La Direction générale des Douanes remet au premier plan une interdiction qui concerne désormais directement les opérateurs économiques intervenant dans le commerce de cette denrée de grande consommation.
Le message porté par le directeur général des Douanes, le colonel Raouf Malèhossou, est sans équivoque : l’importation du riz par les frontières terrestres est interdite. Les opérateurs concernés sont appelés à se conformer strictement aux dispositions en vigueur. L’annonce intervient dans un contexte où l’administration douanière entend renforcer la maîtrise des mouvements de marchandises à travers les différents corridors terrestres. Derrière cette mesure, se dessine une volonté de mieux contrôler les flux, de réduire les pratiques de contournement et de garantir une application plus rigoureuse des règles douanières.

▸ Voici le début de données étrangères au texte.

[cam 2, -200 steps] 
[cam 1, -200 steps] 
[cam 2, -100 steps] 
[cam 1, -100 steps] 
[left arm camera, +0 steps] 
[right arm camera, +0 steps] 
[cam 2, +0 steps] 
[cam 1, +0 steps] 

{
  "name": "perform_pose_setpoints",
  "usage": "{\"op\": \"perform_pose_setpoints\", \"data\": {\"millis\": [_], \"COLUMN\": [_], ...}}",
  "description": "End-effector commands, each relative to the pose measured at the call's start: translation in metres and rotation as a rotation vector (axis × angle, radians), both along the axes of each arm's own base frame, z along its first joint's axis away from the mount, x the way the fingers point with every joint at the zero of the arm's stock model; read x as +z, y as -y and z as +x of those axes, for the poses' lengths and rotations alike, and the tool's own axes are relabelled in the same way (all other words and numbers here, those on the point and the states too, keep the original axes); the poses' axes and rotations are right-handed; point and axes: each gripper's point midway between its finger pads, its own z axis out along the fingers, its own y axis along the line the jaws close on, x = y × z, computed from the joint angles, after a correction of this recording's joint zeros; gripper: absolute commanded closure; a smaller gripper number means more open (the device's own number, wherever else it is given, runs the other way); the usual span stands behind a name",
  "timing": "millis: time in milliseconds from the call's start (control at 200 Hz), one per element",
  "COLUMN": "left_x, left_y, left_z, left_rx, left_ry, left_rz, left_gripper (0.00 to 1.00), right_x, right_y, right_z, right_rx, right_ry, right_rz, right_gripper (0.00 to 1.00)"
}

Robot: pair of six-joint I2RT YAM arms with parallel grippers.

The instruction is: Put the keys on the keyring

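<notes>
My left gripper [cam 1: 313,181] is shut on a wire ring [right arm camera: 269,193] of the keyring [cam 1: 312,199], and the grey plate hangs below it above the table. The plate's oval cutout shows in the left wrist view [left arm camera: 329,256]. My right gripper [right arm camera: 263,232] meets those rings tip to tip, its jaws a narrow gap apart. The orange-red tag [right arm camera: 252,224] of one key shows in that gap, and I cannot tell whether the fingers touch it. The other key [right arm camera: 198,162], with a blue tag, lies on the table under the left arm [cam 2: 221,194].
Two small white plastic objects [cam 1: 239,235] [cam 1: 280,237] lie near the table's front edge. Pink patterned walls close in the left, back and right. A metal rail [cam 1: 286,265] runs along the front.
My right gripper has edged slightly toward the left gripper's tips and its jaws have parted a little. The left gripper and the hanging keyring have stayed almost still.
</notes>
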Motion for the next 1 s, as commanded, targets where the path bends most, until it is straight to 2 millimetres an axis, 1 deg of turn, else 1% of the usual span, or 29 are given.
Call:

Il convient toutefois de préciser que cette interdiction n’est pas une disposition apparue subitement ce 20 août. Elle fait l’objet d’un rappel par l’administration douanière, qui avait déjà formalisé la mesure dans une note circulaire datée du 31 juillet 2026. Le rappel vise donc surtout à lever toute ambiguïté auprès des acteurs de la chaîne d’importation. Pour les opérateurs économiques, le signal est désormais difficile à ignorer. Le passage terrestre n’est pas une option pour l’importation du riz. Toute tentative de contourner cette règle expose les contrevenants aux conséquences prévues par la réglementation.
Au-delà du produit lui-même, l’enjeu touche à la gouvernance des échanges commerciaux. Le riz occupant une place centrale dans la consommation des ménages béninois, son circuit d’approvisionnement constitue un sujet à la fois économique, commercial et douanier. Avec ce rappel, la Douane affiche donc sa volonté de tenir fermement les cordons du commerce transfrontalier. Aux frontières terrestres, le message est clair : pour le riz, la tolérance n’est plus de mise.